Supporters joined the Huntingdon demonstration from Suffolk, where Hartismere Hospital in Eye is to close and 16 beds are to go from Aldeburgh Community Hospital.

In Huddersfield, protesters demonstrated against a decision to switch the town’s maternity services to a hospital in Halifax.

In recent weeks, demonstrators have also turned out in Southampton, Nottingham, Cambridge, Redditch, Manchester, Sheffield, Birmingham and Epsom.

A demonstration has been called in Oxford next Saturday.

London Health Emergency’s Martin said: ‘An extraordinary grass roots movement against government policy on hospital closures and privatisation is putting thousands of people on the streets every weekend in villages, towns and cities the length and breadth of the country.’

He added: ‘The government is right to be worried.
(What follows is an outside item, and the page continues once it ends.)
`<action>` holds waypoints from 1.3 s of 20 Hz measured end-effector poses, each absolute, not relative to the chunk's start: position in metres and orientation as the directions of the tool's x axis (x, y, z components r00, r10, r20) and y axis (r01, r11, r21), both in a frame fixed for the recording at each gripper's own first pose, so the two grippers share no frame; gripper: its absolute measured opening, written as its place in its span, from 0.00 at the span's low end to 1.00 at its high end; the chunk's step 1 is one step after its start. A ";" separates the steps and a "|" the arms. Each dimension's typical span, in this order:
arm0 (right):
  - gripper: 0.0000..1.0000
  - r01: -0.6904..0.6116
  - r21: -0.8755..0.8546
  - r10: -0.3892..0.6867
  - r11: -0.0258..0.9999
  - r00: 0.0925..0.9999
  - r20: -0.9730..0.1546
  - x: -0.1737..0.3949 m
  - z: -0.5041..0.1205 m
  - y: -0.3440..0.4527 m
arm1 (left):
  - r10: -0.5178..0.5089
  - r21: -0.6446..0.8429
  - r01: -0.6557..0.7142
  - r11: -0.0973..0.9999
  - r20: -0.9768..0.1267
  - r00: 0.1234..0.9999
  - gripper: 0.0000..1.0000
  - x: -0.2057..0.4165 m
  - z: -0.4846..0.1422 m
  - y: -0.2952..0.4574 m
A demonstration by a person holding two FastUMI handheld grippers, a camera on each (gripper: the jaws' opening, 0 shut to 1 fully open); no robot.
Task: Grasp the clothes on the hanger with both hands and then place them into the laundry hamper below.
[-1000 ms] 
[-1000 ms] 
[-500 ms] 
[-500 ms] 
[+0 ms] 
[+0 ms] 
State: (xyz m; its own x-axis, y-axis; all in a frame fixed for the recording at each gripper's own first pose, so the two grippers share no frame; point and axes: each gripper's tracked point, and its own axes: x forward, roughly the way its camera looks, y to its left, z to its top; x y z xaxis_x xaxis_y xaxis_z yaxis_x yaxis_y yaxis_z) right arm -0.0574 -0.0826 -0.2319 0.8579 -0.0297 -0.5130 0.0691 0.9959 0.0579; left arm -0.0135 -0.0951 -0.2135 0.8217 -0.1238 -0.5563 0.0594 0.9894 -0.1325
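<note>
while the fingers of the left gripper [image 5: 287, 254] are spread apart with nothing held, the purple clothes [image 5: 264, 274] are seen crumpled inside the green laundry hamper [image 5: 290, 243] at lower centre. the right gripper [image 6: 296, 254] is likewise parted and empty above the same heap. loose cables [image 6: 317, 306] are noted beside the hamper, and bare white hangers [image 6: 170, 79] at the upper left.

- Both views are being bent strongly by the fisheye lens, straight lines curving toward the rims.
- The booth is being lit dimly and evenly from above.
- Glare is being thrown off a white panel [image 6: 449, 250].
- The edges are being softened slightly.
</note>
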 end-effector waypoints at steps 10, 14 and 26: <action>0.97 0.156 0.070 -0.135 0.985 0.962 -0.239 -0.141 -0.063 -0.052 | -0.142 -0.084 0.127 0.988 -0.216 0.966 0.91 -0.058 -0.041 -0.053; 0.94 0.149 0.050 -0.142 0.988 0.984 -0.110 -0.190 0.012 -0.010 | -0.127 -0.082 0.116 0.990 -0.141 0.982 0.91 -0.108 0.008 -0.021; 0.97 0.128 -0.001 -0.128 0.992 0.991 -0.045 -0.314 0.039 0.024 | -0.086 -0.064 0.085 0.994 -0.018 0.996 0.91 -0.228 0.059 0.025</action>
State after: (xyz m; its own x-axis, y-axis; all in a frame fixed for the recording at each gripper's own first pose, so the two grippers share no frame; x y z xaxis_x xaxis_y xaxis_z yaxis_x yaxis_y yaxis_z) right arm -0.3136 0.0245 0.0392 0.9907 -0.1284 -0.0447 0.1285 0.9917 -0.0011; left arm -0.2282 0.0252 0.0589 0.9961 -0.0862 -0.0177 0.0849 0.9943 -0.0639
The full scale of its closure programme, which will involve up to 60 major acute hospitals, has yet to hit home and when it does the scale of the protest will ratchet up several notches.’

UNISON head of health Karen Jennings said local people were joining protests ‘in their droves’.

She added: ‘It shows that people are not interested in choice or privatisation.

‘What they want is a good local hospital they can use when they are sick.’

The TUC-affiliated health unions, along with the BMA, RCN and RCM, have formed NHS Together and are lobbying parliament on November 1.